_PROBLEM_. Copy each line below exactly.

_THE DATA_.
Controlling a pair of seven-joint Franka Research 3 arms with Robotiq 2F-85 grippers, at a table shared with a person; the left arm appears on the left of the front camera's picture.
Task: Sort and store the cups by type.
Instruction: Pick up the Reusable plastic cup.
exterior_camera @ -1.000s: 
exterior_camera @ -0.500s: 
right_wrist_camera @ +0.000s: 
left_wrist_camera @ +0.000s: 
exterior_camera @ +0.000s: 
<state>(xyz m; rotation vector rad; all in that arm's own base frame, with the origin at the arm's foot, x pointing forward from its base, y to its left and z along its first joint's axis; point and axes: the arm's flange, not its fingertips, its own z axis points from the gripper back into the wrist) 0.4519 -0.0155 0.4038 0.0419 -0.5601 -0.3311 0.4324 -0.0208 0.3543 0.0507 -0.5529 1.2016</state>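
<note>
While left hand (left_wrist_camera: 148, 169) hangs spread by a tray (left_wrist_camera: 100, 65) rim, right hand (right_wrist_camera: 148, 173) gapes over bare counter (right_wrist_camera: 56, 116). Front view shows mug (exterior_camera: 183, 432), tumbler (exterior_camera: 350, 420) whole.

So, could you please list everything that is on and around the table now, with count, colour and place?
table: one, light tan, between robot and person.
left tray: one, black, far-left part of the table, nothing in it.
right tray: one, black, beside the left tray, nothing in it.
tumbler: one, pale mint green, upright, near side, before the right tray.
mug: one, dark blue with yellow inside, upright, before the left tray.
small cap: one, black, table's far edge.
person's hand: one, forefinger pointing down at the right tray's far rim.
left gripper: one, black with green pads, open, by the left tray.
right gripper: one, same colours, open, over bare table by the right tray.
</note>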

_FINISHED EXERCISE_.
Controlling a pair of seven-joint Franka Research 3 arms with Robotiq 2F-85 grippers, at a table shared with a person; the left arm appears on the left of the front camera's picture.
Task: Sort and store the cups by type.
Instruction: Pick up the Reusable plastic cup.
exterior_camera @ -1.000s: 
exterior_camera @ -0.500s: 
right_wrist_camera @ +0.000s: 
left_wrist_camera @ +0.000s: 
exterior_camera @ +0.000s: 
<state>(xyz m; rotation vector rad; all in that arm's own base frame, with the origin at the arm's foot, x pointing forward from its base, y to its left and z along its first joint's axis; point and axes: the arm's flange, not its fingertips, its own z axis points from the gripper back into the wrist) 0.4519 -0.0155 0.4038 0.0419 -0.5601 -0.3311 0.4324 -0.0208 0.3543 0.0507 -0.5529 1.2016</state>
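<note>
While left hand (left_wrist_camera: 148, 169) hangs spread by a tray (left_wrist_camera: 100, 65) rim, right hand (right_wrist_camera: 148, 173) gapes over bare counter (right_wrist_camera: 56, 116). Front view shows mug (exterior_camera: 183, 432), tumbler (exterior_camera: 350, 420) whole.

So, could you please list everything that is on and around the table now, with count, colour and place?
table: one, light tan, between robot and person.
left tray: one, black, far-left part of the table, nothing in it.
right tray: one, black, beside the left tray, nothing in it.
tumbler: one, pale mint green, upright, near side, before the right tray.
mug: one, dark blue with yellow inside, upright, before the left tray.
small cap: one, black, table's far edge.
person's hand: one, forefinger pointing down at the right tray's far rim.
left gripper: one, black with green pads, open, by the left tray.
right gripper: one, same colours, open, over bare table by the right tray.
</note>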

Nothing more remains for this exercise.